I think I've been to most grocery stores around here, and I've made one observation. HEB easily has the best designed shopping carts. It had two little cupholder holes by the handlebar, as well as a little rectangular tray to keep coupons, shopping lists in, etc. It had the standard pull-down child seat at the front where you can put extra things in, as well as the storage grate on the bottom by the wheels. But it also had a smaller basket at the front of the cart that can hold boxes of macaroni & cheese and things like that. Plus the wheels were either new or freshly oiled, because I was able to hop on and ride around the store and parking lot with reckless abandon. The concrete ramp leading outside to the parking lot provided an acceptable amount of downhill speed, so I was able to make it from the door almost to the car on the back of the cart. Bravo, HEB.

As if this wasn't enough, they had an impressive selection of Promised Land milk and Delimex taquitos. Not a giant Promised Land fan, but the taquitos are a major staple in my diet, as they should be with everyone. By the way, did I mention they have COKE ICEES? Those are one of the greatest creations of modern science, and I just can't find those anymore. It just warms my heart to know that at least one grocery establishment knows how to run a proper business. Man, fuck Randalls!

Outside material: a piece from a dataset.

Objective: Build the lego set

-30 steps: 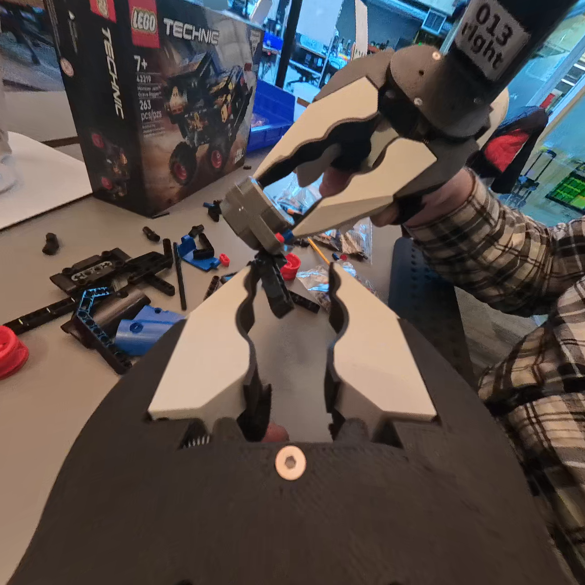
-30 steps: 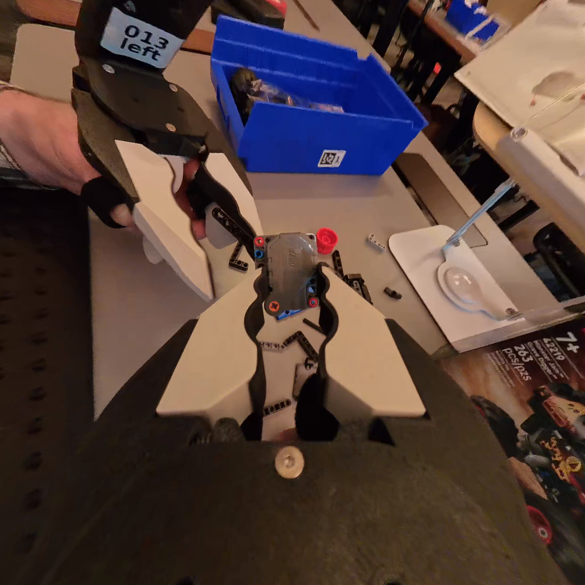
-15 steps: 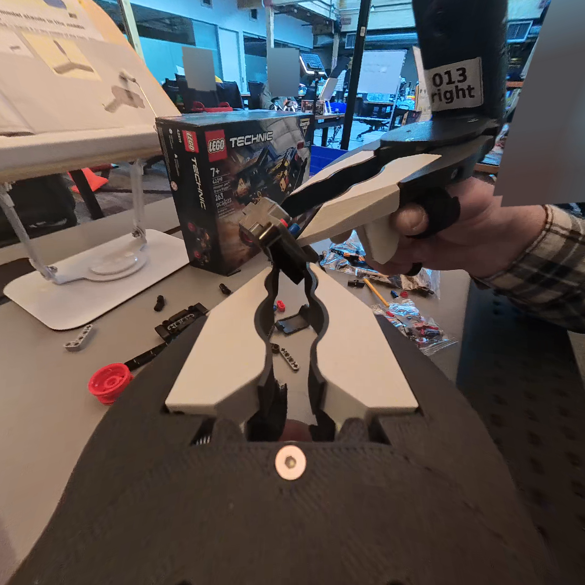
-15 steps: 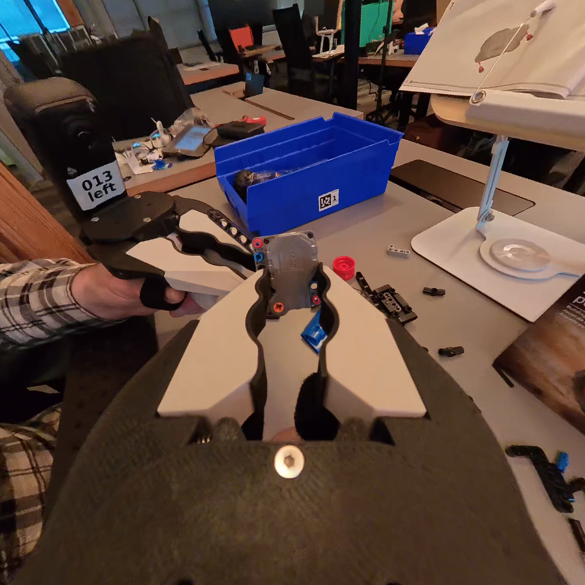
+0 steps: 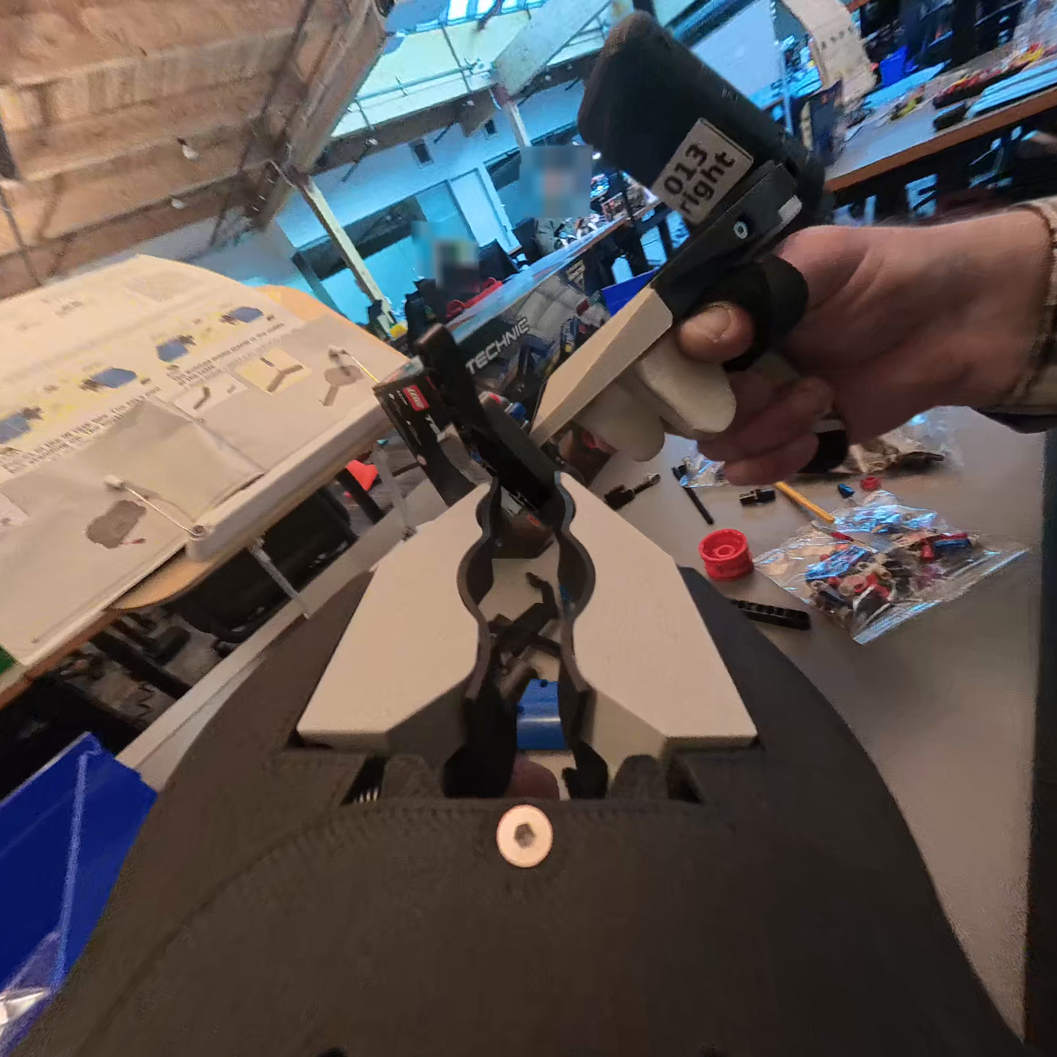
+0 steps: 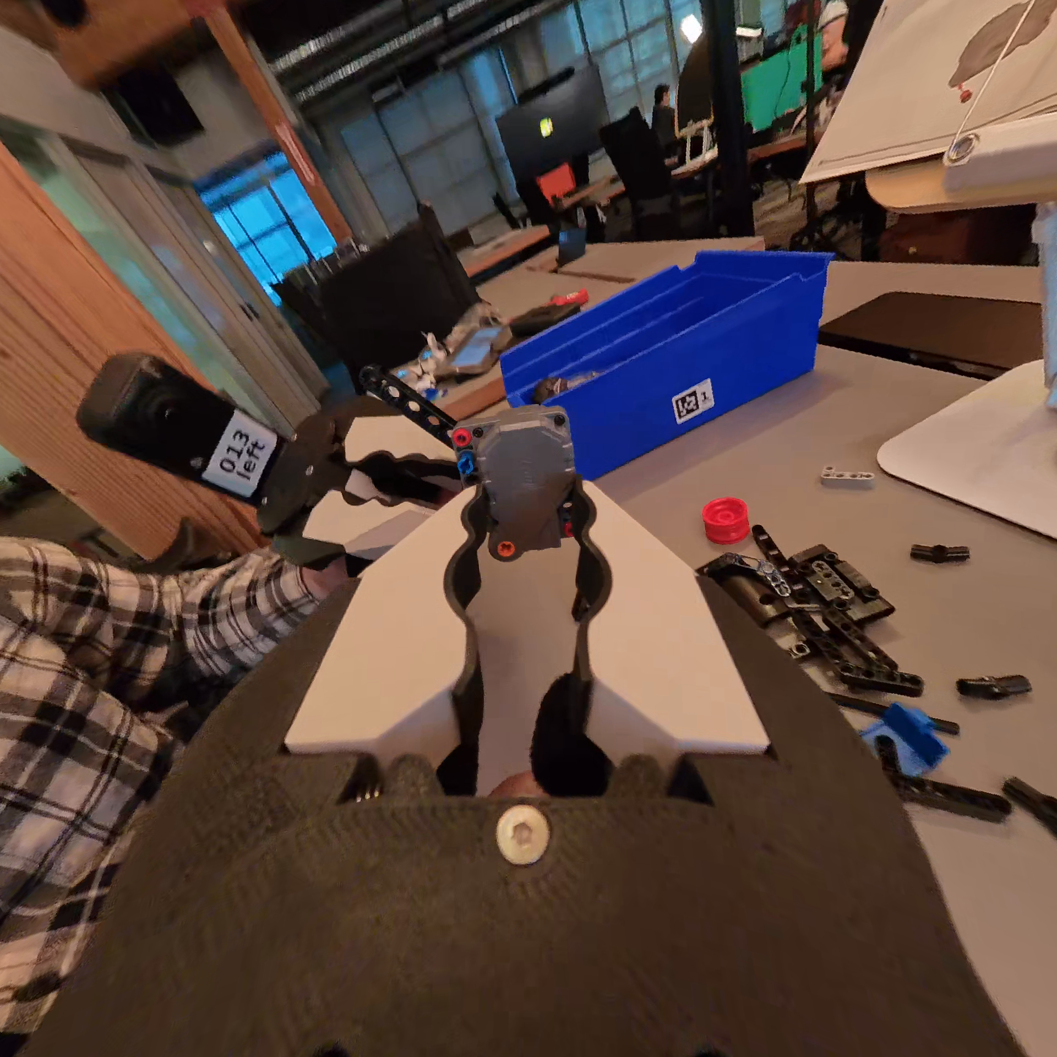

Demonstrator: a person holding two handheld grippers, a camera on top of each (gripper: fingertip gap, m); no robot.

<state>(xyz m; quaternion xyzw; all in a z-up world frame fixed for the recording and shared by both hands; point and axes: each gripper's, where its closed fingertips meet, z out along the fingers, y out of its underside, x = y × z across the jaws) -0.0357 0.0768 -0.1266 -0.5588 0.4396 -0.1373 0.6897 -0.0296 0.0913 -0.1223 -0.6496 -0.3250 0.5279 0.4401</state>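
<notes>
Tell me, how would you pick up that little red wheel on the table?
Take the red wheel by its round outer wall, coming straight down from above. It looks to sit flat on its side on the grey table, hub up, so the rim curves offer two opposite faces for the jaws. Black beams lie close on one side, so set the jaws along the clearer direction, probably.

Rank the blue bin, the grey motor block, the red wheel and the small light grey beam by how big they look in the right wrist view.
1. blue bin
2. grey motor block, near the camera, so flattered
3. red wheel
4. light grey beam
</notes>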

Oh yeah news bulletin: Ariana Huffington is running for governor of California in the recall vote. I love it. She's a very intelligent, blunt, pragmatic woman. Has her mind on the right track and would do this country some good. If she'd only run, I'd vote her for president. (By the way, she's an author and has a few books out, you should check them out.)

Would you like a list of who else is running for governor in that same race? Arnold Schwarzenegger (likely to win), Larry Flynt (publisher of Hustler magazine), Gallagher (the comedian who smashed a bunch of watermelons in the 80's), and finally... Gary Coleman. That's right, Gary Coleman of "Watchoo talkin' bout, Willis?" fame. Sweet Jesus almighty, this is hilarious! I personally would love to see Governor Gallagher. National Melon Day! *splat* Either that, or being able to wear a t-shirt with Governor Coleman's face on it and "bling bling" right under his face. Has anyone else seen that shirt?

Currently listening to:

AC/DC - Back In Black
Creedence Clearwater Revival - Green River
Tuesday, August 05, 2003
 
Ok if you were frustrated that I didn't elaborate as to why I was all hacked off, sorry. I just don't like a whole bunch of people knowing what's going on with me, especially the bad stuff. I feel selfish when I talk about my problems, so instead I just rant in a vague way about how people suck.

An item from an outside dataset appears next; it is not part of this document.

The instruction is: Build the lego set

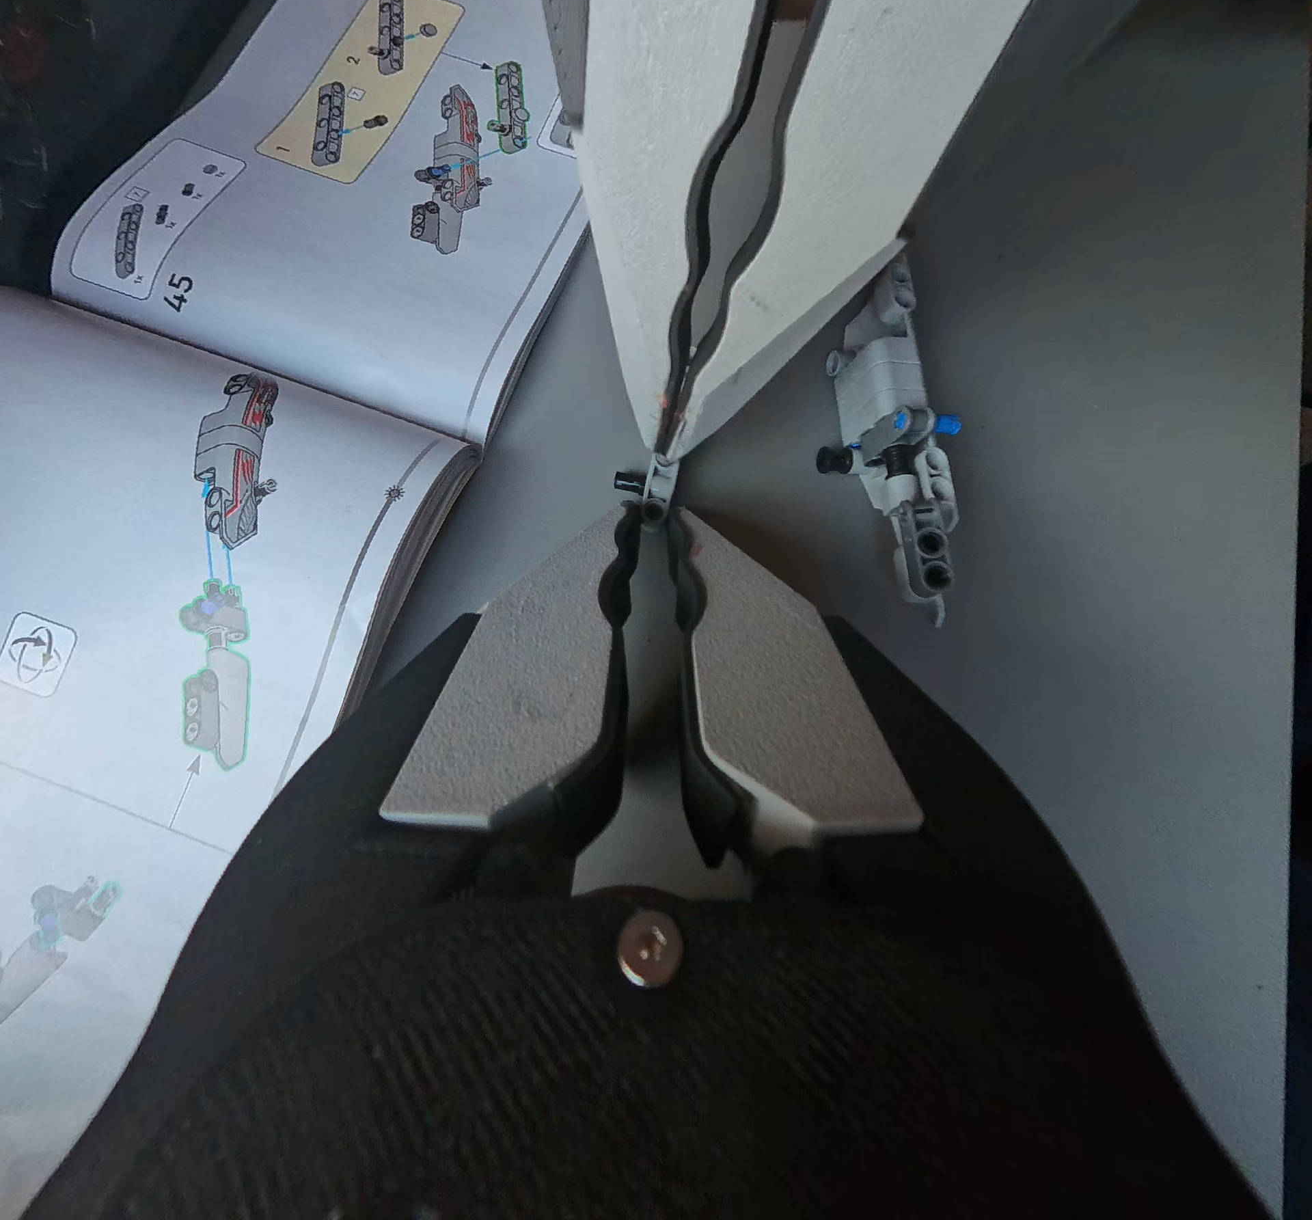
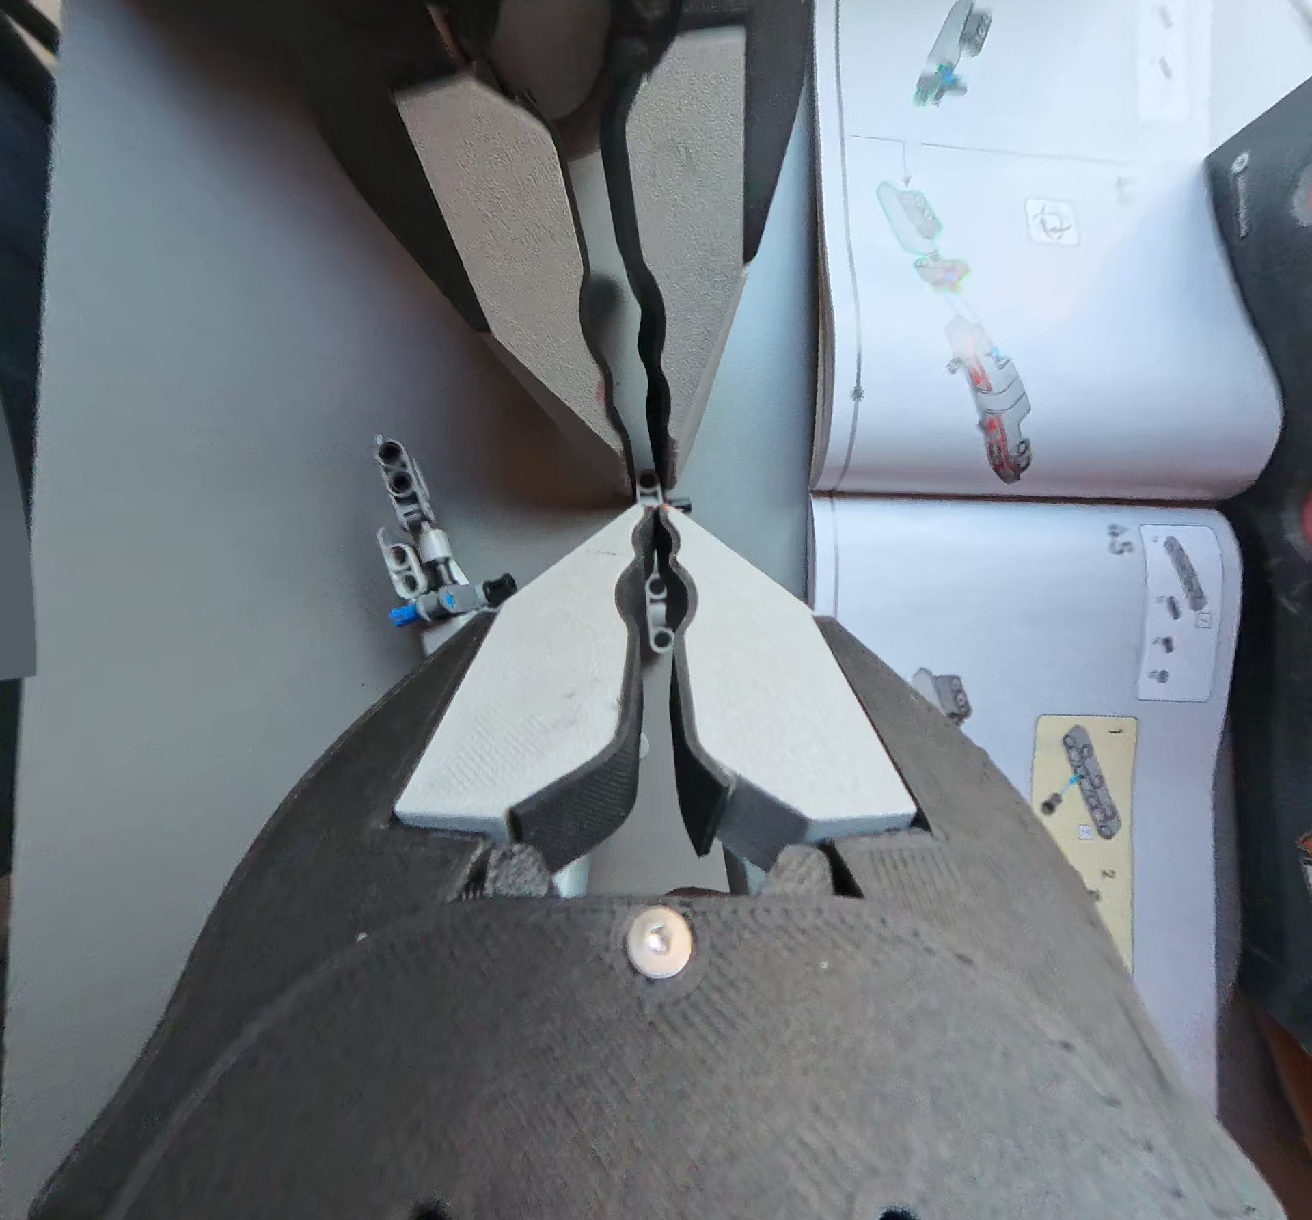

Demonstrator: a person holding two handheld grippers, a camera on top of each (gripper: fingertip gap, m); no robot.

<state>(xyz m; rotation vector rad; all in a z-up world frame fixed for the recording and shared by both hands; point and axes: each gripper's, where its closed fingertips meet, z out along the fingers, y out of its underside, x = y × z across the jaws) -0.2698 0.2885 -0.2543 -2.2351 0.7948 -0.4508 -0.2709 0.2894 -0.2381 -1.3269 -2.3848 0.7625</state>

So I've been trying not to be pissed off this week and WOAH! I just saw Willie Nelson on TV, he was goin to town on a speedbag with boxing gloves on, Rocky-style. Man, that would really suck if you got your ass kicked by Willie Nelson.

You know what my problem is? I'm waaaay too nice. When I think about asking someone out and don't say anything, it's not because I'm too shy or afraid the answer will be no. It's normally two things. 1) I don't know if they're dating someone already, and I have this thing about accidentally flirting with or asking out someone who's taken. But most times it's.. 2) If the answer *is* going to be no, I don't mind it that much. I just wouldn't want to make it uncomfortable or awkward for them by having to say no, because from experience I really hate telling someone no. Of course that kinda screws me if they actually like me though, and that's happened. Isn't that completely retarded? Maybe I should learn to be a little selfish sometimes.

I'm going to a wedding in October. My really cool uncle who's only like 30 is getting married. Only thing is, I have to wear a tux. Damn. I hated wearing it for prom, it's too much of a big production to get it and it's all uncomfortable. Oh well, at least I'll look all spiffy. Or silly, if he chose really shitty tux designs for the wedding. You could all see pictures of me in a terrible powder blue tux, heh.